Kids showing interest in taking up majors that would lead toward being a personal trainer: “My daughter Ava is. I’ve been training my daughter for Olympic Lifting. She won the Regionals in Florida and she was fifteenth in the state for the Clean and Jerk and Bench Press. So I know that both my daughter and Jordan Best both want to do something along the lines of working with athletes in one way or another.”


(Pictured above: Eain putting Jordan Best through the paces.)

Eain shared his thanks for Kelly Forell and Forell Barbell for the great results BRX is seeing, “I’d say that none of this could be possible without the tremendous investment of time, money, and care that was put into this gym by Kelly Forell. In all my time working at Bally Total Fitness, I’ve never seen a gym so we’ll put together and not Lacking a single thing.

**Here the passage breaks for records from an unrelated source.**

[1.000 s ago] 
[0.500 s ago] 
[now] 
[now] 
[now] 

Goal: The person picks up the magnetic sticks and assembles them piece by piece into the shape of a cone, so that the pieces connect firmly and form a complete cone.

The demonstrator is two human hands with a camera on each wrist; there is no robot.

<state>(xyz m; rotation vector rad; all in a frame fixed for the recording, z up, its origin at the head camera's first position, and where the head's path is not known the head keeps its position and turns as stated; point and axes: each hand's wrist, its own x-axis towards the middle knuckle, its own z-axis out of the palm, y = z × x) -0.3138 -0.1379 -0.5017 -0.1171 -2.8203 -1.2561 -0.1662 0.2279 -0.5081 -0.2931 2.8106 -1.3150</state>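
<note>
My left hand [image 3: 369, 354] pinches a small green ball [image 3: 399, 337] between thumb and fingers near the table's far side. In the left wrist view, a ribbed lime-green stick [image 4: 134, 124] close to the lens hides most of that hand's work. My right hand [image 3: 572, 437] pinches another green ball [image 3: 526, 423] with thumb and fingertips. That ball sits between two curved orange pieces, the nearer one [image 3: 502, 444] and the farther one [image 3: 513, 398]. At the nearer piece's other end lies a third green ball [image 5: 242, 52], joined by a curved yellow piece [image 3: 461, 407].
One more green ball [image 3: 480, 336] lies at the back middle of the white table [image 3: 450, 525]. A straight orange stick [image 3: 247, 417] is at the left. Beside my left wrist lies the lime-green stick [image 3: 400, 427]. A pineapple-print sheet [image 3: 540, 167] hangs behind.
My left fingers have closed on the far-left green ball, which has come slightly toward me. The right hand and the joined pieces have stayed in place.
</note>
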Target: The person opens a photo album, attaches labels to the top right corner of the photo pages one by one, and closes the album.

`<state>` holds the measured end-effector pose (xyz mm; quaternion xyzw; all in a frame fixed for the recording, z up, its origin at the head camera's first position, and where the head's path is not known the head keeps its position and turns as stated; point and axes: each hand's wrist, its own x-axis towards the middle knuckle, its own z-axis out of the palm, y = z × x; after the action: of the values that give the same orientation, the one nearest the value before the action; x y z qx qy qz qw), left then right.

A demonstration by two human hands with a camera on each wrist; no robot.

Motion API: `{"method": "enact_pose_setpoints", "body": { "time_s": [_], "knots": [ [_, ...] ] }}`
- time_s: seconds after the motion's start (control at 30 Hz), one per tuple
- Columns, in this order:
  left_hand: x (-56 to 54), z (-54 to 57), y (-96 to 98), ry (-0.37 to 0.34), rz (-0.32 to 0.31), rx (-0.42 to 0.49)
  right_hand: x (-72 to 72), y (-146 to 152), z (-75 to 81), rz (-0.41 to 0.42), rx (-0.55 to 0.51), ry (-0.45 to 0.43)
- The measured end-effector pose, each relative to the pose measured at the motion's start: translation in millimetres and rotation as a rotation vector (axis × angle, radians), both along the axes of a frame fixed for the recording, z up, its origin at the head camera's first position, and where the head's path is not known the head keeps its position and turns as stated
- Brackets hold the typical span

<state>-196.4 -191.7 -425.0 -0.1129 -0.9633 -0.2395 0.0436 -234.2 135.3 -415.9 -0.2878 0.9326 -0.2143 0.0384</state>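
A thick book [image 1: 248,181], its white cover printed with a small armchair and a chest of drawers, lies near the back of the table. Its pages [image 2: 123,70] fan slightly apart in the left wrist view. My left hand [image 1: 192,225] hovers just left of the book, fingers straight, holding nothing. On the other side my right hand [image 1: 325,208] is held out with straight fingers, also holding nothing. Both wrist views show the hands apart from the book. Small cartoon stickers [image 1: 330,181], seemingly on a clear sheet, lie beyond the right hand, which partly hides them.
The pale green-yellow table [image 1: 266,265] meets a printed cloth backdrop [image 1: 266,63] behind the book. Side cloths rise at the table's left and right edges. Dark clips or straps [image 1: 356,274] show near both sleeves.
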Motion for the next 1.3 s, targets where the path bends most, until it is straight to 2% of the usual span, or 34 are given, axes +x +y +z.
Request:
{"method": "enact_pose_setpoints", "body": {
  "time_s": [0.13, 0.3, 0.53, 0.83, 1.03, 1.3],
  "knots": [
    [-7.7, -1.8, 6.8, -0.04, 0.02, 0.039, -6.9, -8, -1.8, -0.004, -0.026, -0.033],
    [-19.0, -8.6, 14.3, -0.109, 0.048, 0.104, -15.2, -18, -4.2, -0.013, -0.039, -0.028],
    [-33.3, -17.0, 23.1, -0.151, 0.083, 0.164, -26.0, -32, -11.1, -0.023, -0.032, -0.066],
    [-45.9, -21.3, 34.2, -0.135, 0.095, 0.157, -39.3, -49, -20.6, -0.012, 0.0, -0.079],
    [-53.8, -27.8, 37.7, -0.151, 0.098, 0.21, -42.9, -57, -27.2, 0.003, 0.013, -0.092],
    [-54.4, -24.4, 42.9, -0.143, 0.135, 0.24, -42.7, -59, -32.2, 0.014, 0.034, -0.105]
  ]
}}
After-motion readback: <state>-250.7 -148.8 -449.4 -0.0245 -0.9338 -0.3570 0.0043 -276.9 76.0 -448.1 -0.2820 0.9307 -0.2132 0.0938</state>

“The accomplishments of all of the athletes I work with are tremendous. Both in the gym and outside of the gym in their respective fields of play.”

Eain summed up his absolute pleasure in his profession and working with the kids. “It’s just what I was meant to do. I don’t sit still very well. I interact with kids that age very well and they seem to like to be around me. For me, I can’t do something that’s boring, monotonous and feels like a job.

“This doesn’t feel like a job. It just feels like I’m doing what I’m supposed to be doing. There are challenges; I do have challenges. There are long days, but at the end of it, I’ve been at a gym all day. You know what I mean.

“And I’ve been working with kids who want to get better, for the most part. And then I get to see them excel in sports. I get to see them go to college. I get to see what they become afterwards. That has happened for me and it’s been awesome.”